The increasing use of robots across sectors has raised concerns about their safety in industrial workspaces. Along with sensing technologies and industry standards, machine vision is helping to improve robot operations, value, and ultimately safety.
As manufacturers come to view robotics an asset, machine vision and motion control systems are being integrated for their automation, control, and safety. Machine vision typically uses a camera with a lens, specialized lighting, and other camera controls to keep pace with any necessary movements.
These components may also by synchronized with more extensive motion systems and equipment such as small AC, DC, and servo motors, as seen in the example below from Doosan Robotics.
In addition to increasing a system’s overall utility, machine vision can reduce the risks associated with the operation of robots. It enables robots to “see” their surroundings, thus enabling them to detect and avoid obstacles in real time.
Developers and manufacturers implement motion control systems to ensure that robots move in a controlled and safe manner.
Along with machine vision, technologies such as proximity and force sensors are playing an important role in improving robotics safety. Proximity sensors can detect the presence of objects in the robot's path and automatically stop the robot to prevent collisions.
On the other hand, force sensors can sense the pressure applied during interactions with objects. Developers such as BeBop Sensors are working on new technologies such as smart tactile sensors and contact sensors to improve robotics accuracy and efficiency.
Machine vision edges out lidar
New technologies sometimes push out traditional ones. As machine vision advances, robotics navigation may depend less on lidar.
Traditionally, mobile robots have relied heavily on lidar technology to guide and navigate their mobility. Lidar is a sensing technology that uses lasers to measure distances and create 3D maps of the environment.
Machine vision is just more practical and economical than legacy lidar systems, according to Rand Voorhies, co-founder and chief technology officer at inVia Robotics in Westlake Village, Calif.
“2D machine vision in warehouse settings is cheaper, easier, and more reliable than lidar,” he said. “inVia Picker robots utilize 2D machine vision with fiducial stickers. Our robots can detect the position and orientation of a fiducial sticker with ultra-precision. By sticking these fiducials all over a warehouse, robots can easily localize themselves.”
While machine vision allows precise navigation in warehouse enviroments, there is still concern about the safety of nearby personnel and assets.
Industrial standards help ensure robot safety
The growing use of machine vision comes at a time when the robotics industry is working hard to improve overall safety by setting up industry standards. More mobile robots means more situations that could lead to accidents and possible collisions.
The International Organization for Standardization (ISO) has developed a series of standards to ensure the safety of industrial robots. The importance of these standards cannot be overstated, as they provide safety and reliability guidelines for robot manufacturers and users.
Also, the Robotics Industries Association (RIA, now the Association for Advancing Automation or A3) has developed a set of safety guidelines that provide comprehensive recommendations for the safe design and operation of robotics systems.
“It's better to design in safety from the start, rather than try to tack on safety features to an otherwise-completed design, or worse, apply a fix to an existing system after someone was injured,” said Carole Strait Franklin, the director of standards development for A3, in an interview.
ABI Research agreed with Franklin’s view on the need for safety standards for robotics.
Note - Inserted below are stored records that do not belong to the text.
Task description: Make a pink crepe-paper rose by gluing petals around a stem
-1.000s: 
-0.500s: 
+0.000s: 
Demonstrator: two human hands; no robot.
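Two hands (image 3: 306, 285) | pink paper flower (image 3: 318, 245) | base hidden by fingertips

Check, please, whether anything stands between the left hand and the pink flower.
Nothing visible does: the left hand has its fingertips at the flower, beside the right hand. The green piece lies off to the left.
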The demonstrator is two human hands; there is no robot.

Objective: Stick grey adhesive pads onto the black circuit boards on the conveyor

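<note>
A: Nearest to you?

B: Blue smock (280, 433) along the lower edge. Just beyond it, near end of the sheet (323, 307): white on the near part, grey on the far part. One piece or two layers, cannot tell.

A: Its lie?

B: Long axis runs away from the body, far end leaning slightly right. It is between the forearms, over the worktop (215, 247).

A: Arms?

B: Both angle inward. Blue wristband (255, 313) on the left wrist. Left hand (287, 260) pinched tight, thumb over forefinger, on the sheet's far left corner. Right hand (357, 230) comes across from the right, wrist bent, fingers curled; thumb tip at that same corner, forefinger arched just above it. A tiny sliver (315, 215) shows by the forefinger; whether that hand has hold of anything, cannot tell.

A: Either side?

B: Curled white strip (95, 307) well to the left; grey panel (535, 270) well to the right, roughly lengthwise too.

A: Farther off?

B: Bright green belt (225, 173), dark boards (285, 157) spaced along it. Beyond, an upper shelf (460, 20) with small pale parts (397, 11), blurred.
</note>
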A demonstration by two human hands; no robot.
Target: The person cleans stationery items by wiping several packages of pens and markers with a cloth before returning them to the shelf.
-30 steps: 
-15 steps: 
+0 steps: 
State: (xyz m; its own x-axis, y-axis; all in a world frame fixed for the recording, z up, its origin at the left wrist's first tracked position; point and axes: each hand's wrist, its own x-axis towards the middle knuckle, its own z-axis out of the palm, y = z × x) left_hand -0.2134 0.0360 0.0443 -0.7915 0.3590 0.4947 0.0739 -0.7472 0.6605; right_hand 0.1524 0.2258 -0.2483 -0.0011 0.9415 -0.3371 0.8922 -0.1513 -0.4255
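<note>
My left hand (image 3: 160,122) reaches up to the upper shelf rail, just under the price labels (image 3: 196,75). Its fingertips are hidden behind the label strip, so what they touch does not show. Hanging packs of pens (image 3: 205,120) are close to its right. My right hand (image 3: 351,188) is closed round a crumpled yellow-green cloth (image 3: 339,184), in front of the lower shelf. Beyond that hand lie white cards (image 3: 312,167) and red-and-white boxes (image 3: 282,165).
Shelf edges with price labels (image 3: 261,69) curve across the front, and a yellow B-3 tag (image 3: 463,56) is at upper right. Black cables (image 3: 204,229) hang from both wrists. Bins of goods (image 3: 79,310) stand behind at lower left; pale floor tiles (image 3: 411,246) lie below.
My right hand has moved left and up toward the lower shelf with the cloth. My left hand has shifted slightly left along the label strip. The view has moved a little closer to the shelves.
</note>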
It emphasized the importance of incorporating technology such as machine vision into future system designs.
“The importance of automatic protection for industrial mobile robot safety cannot be understated,” said ABI. “While standardization and legal regulations are the driving forces in robot safety, a convergence with technological solutions is a must.”
Along with the design process, it’s essential to include process, payload, and safety assessments. Process assessments evaluate the efficiency and accuracy of the robotics system.
Payload assessments ensure that a robot can handle the expected load without any risks, and safety assessments evaluate the risks associated with the robot's operation and suggest mitigation strategies. By incorporating these assessments into the design and development of robotics systems, manufacturers can ensure that their products are safe and reliable.
Sensing improvements offer a safer future for robots
The safe operations of robots is of paramount importance, and machine vision, sensing technologies, and industry standards all play essential roles in ensuring that these systems are safe and reliable.
As innovations and improvements continue to be made in the field of vision and sensing technologies, we can expect to see a safer overall future for robots in industries worldwide. Ryan Marti, product manager for industrial cameras and smart cameras at Omron, summarized it best:
“Machine vision and automation are in a symbiotic relationship — essentially, vision is the 'eyes' of automation,” he wrote in an A3 blog. “When innovations in machine vision technology happen, automation becomes more efficient. While certain applications and tasks in machine vision can be daunting, the reality is that there are many applications that can be solved simply and with incredible ease.”
The advanced motion safety functions included in the 1SA servo system enable a risk reduction strategy or reduction in machine downtime while improving maintenance and changeover efficiency.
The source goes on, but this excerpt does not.